Darrell Tate v. Michael Astrue
This text of 431 F. App'x 565 (Darrell Tate v. Michael Astrue) is published on Counsel Stack Legal Research, covering Court of Appeals for the Ninth Circuit primary law. Counsel Stack provides free access to over 12 million legal documents including statutes, case law, regulations, and constitutions.
Opinion
MEMORANDUM **
Darrell Tate appeals from the judgment of the district court affirming a decision of the Commissioner of Social Security denying his application for Supplemental Security Income disability benefits pursuant to Title XVI of the Social Security Act. We affirm.
The administrative law judge (“ALJ”) properly weighed the medical opinions in the record. The ALJ provided specific and legitimate reasons, supported by substantial evidence, for giving less weight to the psychological evaluations of Dr. Pamela Sarlud-Heinrich and Dr. Shoshanna Press, including that Tate had not been forthcoming with these doctors about his alcohol and substance abuse and had embellished his symptoms. See Lester v. Chater, 81 F.3d 821, 830-31 (9th Cir.1995). The ALJ properly gave greater weight to the psychological evaluation of Dr. Anita Peterson because Dr. Peterson’s conclusions were consistent with independent evidence in the record. See Tonapetyan v. Halter, 242 F.3d 1144, 1149 (9th Cir.2001). The ALJ also properly accorded great weight to the medical evaluations that concluded that Tate could perform sedentary work, because the evaluations were sup *566 ported by physical examinations, Lester, 81 F.3d at 830, and consistent with the evidence in the record, Tonapetyan, 242 F.3d at 1149.

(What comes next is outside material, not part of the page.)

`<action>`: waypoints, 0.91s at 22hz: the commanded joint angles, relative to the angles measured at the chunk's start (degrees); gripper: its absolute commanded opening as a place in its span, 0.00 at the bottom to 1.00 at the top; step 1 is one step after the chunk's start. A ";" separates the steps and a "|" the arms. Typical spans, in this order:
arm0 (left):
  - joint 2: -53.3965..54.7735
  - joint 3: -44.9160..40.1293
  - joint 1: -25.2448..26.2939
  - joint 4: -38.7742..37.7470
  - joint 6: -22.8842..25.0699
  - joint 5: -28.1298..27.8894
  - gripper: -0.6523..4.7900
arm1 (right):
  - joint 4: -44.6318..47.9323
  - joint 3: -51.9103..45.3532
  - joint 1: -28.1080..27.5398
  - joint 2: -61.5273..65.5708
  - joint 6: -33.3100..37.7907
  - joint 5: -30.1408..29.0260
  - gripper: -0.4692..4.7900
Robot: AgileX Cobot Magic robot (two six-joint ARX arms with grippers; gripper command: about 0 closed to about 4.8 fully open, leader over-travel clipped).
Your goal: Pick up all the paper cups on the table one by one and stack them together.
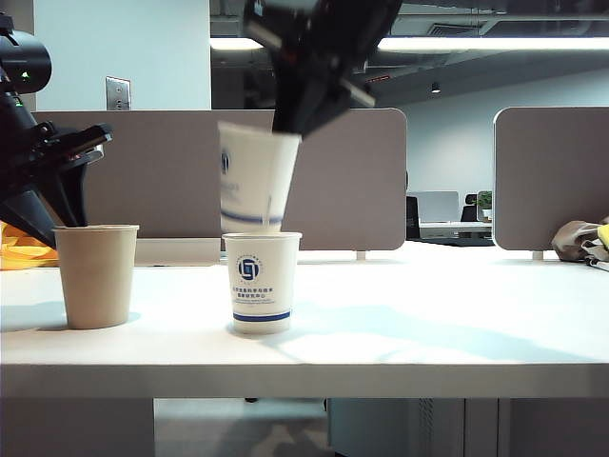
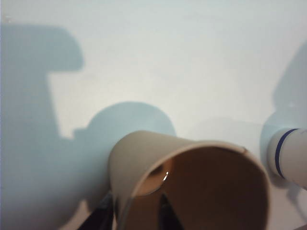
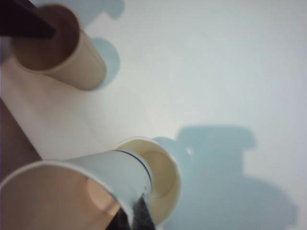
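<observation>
Near worktop [image 1: 428, 324] front edge, right pincer [image 1: 285, 124] clamped on tilted white blue-banded paper cup [image 1: 252, 176] just above standing white logo cup [image 1: 262, 283]; left pincer [image 2: 134, 215] spread wide, straddling tan-brown cup's [image 1: 96, 274] rim at left.

Paper cups, three: one tan-brown cup [image 1: 96, 274] at 9 o'clock; two white cups with blue bands, one standing [image 1: 262, 282], one lifted [image 1: 255, 179] (directly above it, 12 o'clock). Grippers, two.
</observation>
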 commanded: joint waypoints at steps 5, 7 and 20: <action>-0.11 0.28 -0.28 0.00 -0.04 1.66 0.34 | 0.66 0.15 -0.39 1.46 0.04 1.95 0.08; -0.09 0.28 -0.28 0.11 -0.02 1.64 0.34 | 0.52 0.15 -0.48 1.66 0.07 1.97 0.08; 1.70 0.28 -0.31 1.11 -1.14 2.80 0.26 | -0.11 0.22 -0.92 2.27 0.07 1.88 0.34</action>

In evaluating Tate’s claim, the ALJ properly followed the five-step inquiry for determining whether a claimant qualifies for disability benefits. 20 C.F.R. §§ 404.1520, 416.920; Bustamante v. Massanari, 262 F.3d 949, 953-54 (9th Cir.2001). Substantial evidence supports the ALJ’s conclusion that Tate’s alcohol and substance abuse contributed materially to a finding of disability and that, if Tate stopped abusing substances, he would be able to perform certain types of unskilled, sedentary work. See Bustamante, 262 F.3d at 954-55. Dr. Peterson concluded that, if Tate stopped abusing substances, he would have only moderate restrictions in activities of daily living and social functioning, and would be able to perform three-step, repetitive tasks in a structured, low-pressure setting. Tate’s medical examiners and a treating physician determined that his physical impairments did not prevent Tate from performing sedentary work with certain postural restrictions. See Lester, 81 F.3d at 830. A vocational expert testified that an individual with Tate’s functional restrictions could work in certain representative positions available nationally and in Washington state. See Magallanes v. Bowen, 881 F.2d 747, 756 (9th Cir.1989).

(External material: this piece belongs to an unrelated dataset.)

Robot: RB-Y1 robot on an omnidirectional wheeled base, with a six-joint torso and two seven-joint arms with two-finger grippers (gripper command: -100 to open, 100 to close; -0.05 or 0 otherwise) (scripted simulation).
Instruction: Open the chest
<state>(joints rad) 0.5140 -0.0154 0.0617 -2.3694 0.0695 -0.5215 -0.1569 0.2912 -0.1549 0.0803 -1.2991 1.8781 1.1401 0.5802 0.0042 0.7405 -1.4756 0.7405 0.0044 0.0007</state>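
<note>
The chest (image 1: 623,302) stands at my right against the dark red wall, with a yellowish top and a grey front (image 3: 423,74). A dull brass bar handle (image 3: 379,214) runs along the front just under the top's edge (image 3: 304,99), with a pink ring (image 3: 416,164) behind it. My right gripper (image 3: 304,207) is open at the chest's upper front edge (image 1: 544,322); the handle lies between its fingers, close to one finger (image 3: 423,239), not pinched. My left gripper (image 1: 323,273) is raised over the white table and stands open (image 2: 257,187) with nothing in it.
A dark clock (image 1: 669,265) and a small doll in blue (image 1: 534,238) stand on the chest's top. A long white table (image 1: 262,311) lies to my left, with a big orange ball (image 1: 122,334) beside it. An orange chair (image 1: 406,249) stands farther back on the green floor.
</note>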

Substantial evidence supports the ALJ’s determination that Tate’s diabetes is not sufficiently severe to qualify as a disability under Appendix 1 to 20 C.F.R. Part 404. See 20 C.F.R. § 404.1520(a)(4)(iii); 20 C.F.R. Part 404, Appendix 1 § 9.08. Tate is able to walk with a cane and has only some limitations on his ability to perform other gross and dexterous movements.
AFFIRMED.
This disposition is not appropriate for publication and is not precedent except as provided by 9th Cir. R. 36-3.